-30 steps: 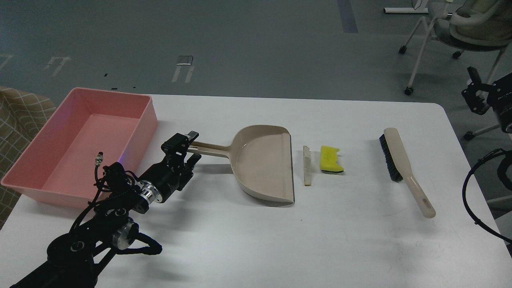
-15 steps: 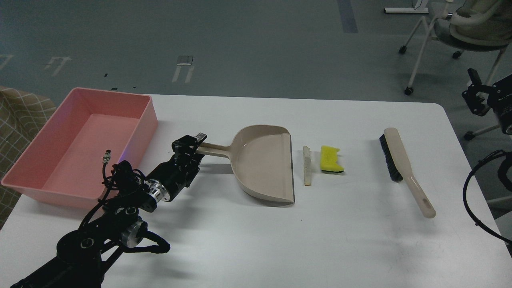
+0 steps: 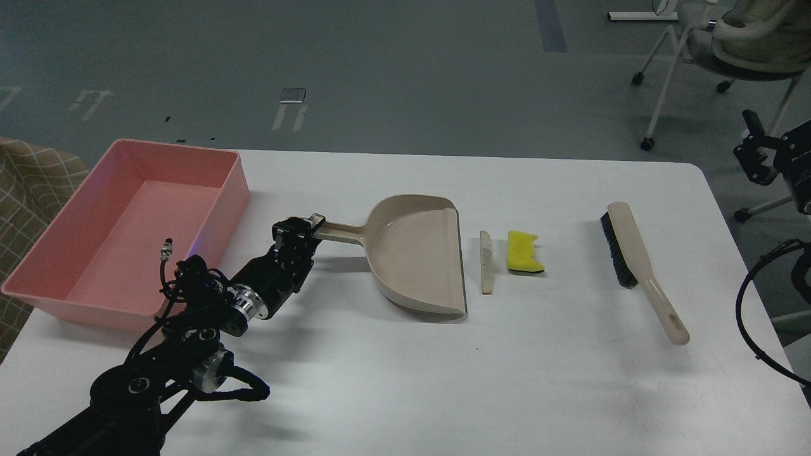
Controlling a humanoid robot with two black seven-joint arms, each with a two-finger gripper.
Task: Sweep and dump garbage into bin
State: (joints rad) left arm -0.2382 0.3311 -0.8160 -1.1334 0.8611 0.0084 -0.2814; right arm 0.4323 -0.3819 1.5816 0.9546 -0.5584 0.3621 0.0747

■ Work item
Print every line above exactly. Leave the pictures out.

■ Solution
-30 steps: 
-15 steps: 
+0 steps: 
Controlling a humanoid robot with two black seven-joint arms, each with a two-finger gripper.
Task: Sweep and dump garbage into bin
State: (joints rad) left arm -0.2382 0.3311 -0.8160 -1.1334 0.8611 0.0084 -0.2814; right arm 0.4323 -0.3819 1.5816 0.9546 -0.5584 0.3621 0.0747

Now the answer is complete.